Thornton's latest sappy but feel-good
By Lady Liberty
The Astronaut Farmer
** out of ****
Everybody has a dream. Unfortunately, not many get to live them. Sometimes, it's disapproving parents that crush the dreams — and all too often the dreamer along with them. On other occasions, it's families and friends who offer too little support. In the end, many a dreamer simply gives up his dreams as being too hard or too far-fetched to accomplish. But somehow, a precious few survive. Charles Farmer (Billy Bob Thornton) is one of those few with a dream left intact.
It's possible that Farmer's dream has survived because he once came so close to achieving it all. He graduated college as an aeronautics engineer, and joined the military where he became a top test pilot. Eventually, he was one of the elite chosen by NASA to be a part of its astronaut corps. But on the cusp of everything he'd ever wanted, Charlie's father died and he went home to take over the family's debt-ridden ranch.
Even a life-changing tragedy of that magnitude, however, can't kill Charlie's dream entirely. With the never flagging support of his wife, Audrey (Virginia Madsen) and the near hero-worship of his children, Charlie determines to build his very own rocket in his barn. He recruits his 15 year-old son, Shepard (Max Thieriot) as his helper and his flight controller. Even his two little girls — the precocious Stanley (Jasper Polish) and precious little Sunshine (Logan Polish) — get into the act of helping Daddy with his dream. And with parts and pieces from government junk yards, Charlie gets to work.
Literally within days of his planned launch, Charlie's dreams are once again weighed down with impossible obstacles. The local bank is threatening to foreclose on the ranch. The thousands of gallons of fuel he needs are priced well beyond reach. And worst of all, Charlie's inquiries concerning the fuel bring him to the attention of the FBI which is worried Charlie's rocket isn't a rocket at all, but rather a missile with a target they don't know. Then to top it all off, an FAA committee headed up by the humorless Mr. Jacobson (J.K. Simmons) comes down on Charlie's head like a ton of bricks consisting of rules, regulations, prohibitions, and skepticism.

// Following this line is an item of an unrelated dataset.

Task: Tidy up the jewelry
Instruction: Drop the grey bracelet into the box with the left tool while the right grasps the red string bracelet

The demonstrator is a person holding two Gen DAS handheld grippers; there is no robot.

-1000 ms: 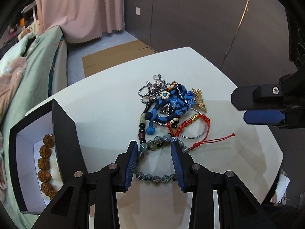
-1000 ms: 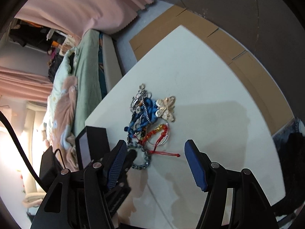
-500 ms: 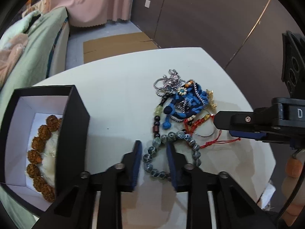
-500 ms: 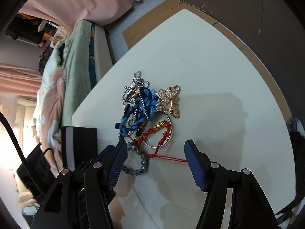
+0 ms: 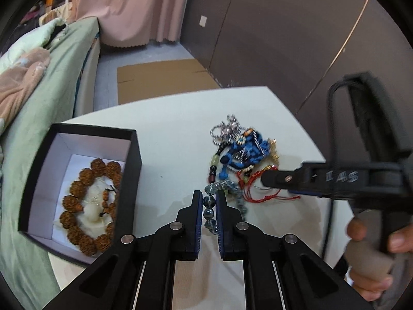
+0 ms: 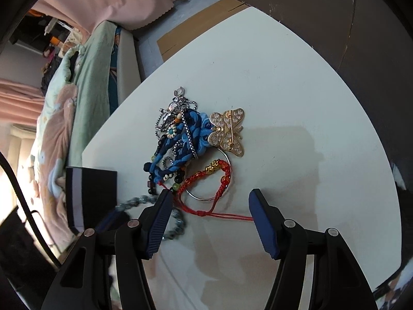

Charlie enlists some help from his small-town attorney (Kevin Munchak, played by Tim Blake Nelson) and his Mexican ranch hand (Pepe Garcia, played by Sal Lopez). His wife, kids, and even his father-in-law, Hal (Bruce Dern) stand behind and beside him. But even one more hurdle is likely to prove too much for even the most dedicated to dreamers, and given Charlie's track record to date, you can bet yet another obstacle is looming.
Billy Bob Thornton and Virginia Madsen are both terrific actors, and they manage to bring a certain believability even to this relatively unbelievable tale. Charlie Farmer could easily have been played as crazy, but in Thornton's sure hands, he's earnest and dedicated to a fault instead. Madsen, meanwhile, plays a woman I'd never in a million years buy as real — no matter what her crazy husband does or the risks to the family, she barely demurs — and yet she manages to make us think of Audrey as incredibly loving and loyal enough that you're able to suspend disbelief just long enough to enjoy the film.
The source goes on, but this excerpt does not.